====== Dataset content
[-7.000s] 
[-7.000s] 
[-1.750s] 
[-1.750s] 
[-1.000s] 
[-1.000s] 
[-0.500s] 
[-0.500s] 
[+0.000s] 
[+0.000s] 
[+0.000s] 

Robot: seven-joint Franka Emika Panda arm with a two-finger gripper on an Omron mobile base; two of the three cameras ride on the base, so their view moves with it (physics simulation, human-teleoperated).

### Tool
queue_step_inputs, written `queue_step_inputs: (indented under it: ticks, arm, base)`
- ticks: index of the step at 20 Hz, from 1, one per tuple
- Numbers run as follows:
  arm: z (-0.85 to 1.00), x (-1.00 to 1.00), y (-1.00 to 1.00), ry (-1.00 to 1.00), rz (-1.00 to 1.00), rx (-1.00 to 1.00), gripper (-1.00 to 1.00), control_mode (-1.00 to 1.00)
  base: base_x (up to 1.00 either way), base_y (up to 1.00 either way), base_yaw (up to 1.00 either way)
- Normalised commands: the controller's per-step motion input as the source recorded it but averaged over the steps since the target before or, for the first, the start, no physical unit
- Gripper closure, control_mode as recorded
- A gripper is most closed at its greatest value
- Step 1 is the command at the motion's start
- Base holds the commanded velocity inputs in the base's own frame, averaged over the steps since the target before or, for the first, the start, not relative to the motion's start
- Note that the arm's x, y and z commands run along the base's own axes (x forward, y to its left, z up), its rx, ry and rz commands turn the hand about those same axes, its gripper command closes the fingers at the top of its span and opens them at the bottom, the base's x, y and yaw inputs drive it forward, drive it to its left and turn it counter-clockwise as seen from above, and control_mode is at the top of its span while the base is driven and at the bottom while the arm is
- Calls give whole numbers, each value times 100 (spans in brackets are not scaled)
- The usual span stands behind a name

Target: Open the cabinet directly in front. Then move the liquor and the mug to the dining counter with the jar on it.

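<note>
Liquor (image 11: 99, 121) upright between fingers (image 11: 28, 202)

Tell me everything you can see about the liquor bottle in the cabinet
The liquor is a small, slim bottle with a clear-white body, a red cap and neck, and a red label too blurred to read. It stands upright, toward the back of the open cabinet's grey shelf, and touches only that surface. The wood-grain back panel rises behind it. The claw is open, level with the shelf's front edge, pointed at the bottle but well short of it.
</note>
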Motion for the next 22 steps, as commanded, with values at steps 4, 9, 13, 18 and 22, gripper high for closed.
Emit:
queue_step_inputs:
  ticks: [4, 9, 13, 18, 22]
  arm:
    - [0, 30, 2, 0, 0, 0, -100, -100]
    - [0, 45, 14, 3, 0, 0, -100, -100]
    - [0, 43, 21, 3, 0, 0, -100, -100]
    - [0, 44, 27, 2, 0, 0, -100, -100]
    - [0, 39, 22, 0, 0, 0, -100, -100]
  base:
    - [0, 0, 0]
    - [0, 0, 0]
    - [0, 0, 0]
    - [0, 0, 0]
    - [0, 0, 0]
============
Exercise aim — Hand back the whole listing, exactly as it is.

Problem solution —
[-7.000s] 
[-7.000s] 
[-1.750s] 
[-1.750s] 
[-1.000s] 
[-1.000s] 
[-0.500s] 
[-0.500s] 
[+0.000s] 
[+0.000s] 
[+0.000s] 

Robot: seven-joint Franka Emika Panda arm with a two-finger gripper on an Omron mobile base; two of the three cameras ride on the base, so their view moves with it (physics simulation, human-teleoperated).

### Tool
queue_step_inputs, written `queue_step_inputs: (indented under it: ticks, arm, base)`
- ticks: index of the step at 20 Hz, from 1, one per tuple
- Numbers run as follows:
  arm: z (-0.85 to 1.00), x (-1.00 to 1.00), y (-1.00 to 1.00), ry (-1.00 to 1.00), rz (-1.00 to 1.00), rx (-1.00 to 1.00), gripper (-1.00 to 1.00), control_mode (-1.00 to 1.00)
  base: base_x (up to 1.00 either way), base_y (up to 1.00 either way), base_yaw (up to 1.00 either way)
- Normalised commands: the controller's per-step motion input as the source recorded it but averaged over the steps since the target before or, for the first, the start, no physical unit
- Gripper closure, control_mode as recorded
- A gripper is most closed at its greatest value
- Step 1 is the command at the motion's start
- Base holds the commanded velocity inputs in the base's own frame, averaged over the steps since the target before or, for the first, the start, not relative to the motion's start
- Note that the arm's x, y and z commands run along the base's own axes (x forward, y to its left, z up), its rx, ry and rz commands turn the hand about those same axes, its gripper command closes the fingers at the top of its span and opens them at the bottom, the base's x, y and yaw inputs drive it forward, drive it to its left and turn it counter-clockwise as seen from above, and control_mode is at the top of its span while the base is driven and at the bottom while the arm is
- Calls give whole numbers, each value times 100 (spans in brackets are not scaled)
- The usual span stands behind a name

Target: Open the cabinet directly in front. Then move the liquor and the mug to the dining counter with the jar on it.

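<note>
Liquor (image 11: 99, 121) upright between fingers (image 11: 28, 202)

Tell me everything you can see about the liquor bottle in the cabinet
The liquor is a small, slim bottle with a clear-white body, a red cap and neck, and a red label too blurred to read. It stands upright, toward the back of the open cabinet's grey shelf, and touches only that surface. The wood-grain back panel rises behind it. The claw is open, level with the shelf's front edge, pointed at the bottle but well short of it.
</note>
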Motion for the next 22 steps, as commanded, with values at steps 4, 9, 13, 18 and 22, gripper high for closed.
Emit:
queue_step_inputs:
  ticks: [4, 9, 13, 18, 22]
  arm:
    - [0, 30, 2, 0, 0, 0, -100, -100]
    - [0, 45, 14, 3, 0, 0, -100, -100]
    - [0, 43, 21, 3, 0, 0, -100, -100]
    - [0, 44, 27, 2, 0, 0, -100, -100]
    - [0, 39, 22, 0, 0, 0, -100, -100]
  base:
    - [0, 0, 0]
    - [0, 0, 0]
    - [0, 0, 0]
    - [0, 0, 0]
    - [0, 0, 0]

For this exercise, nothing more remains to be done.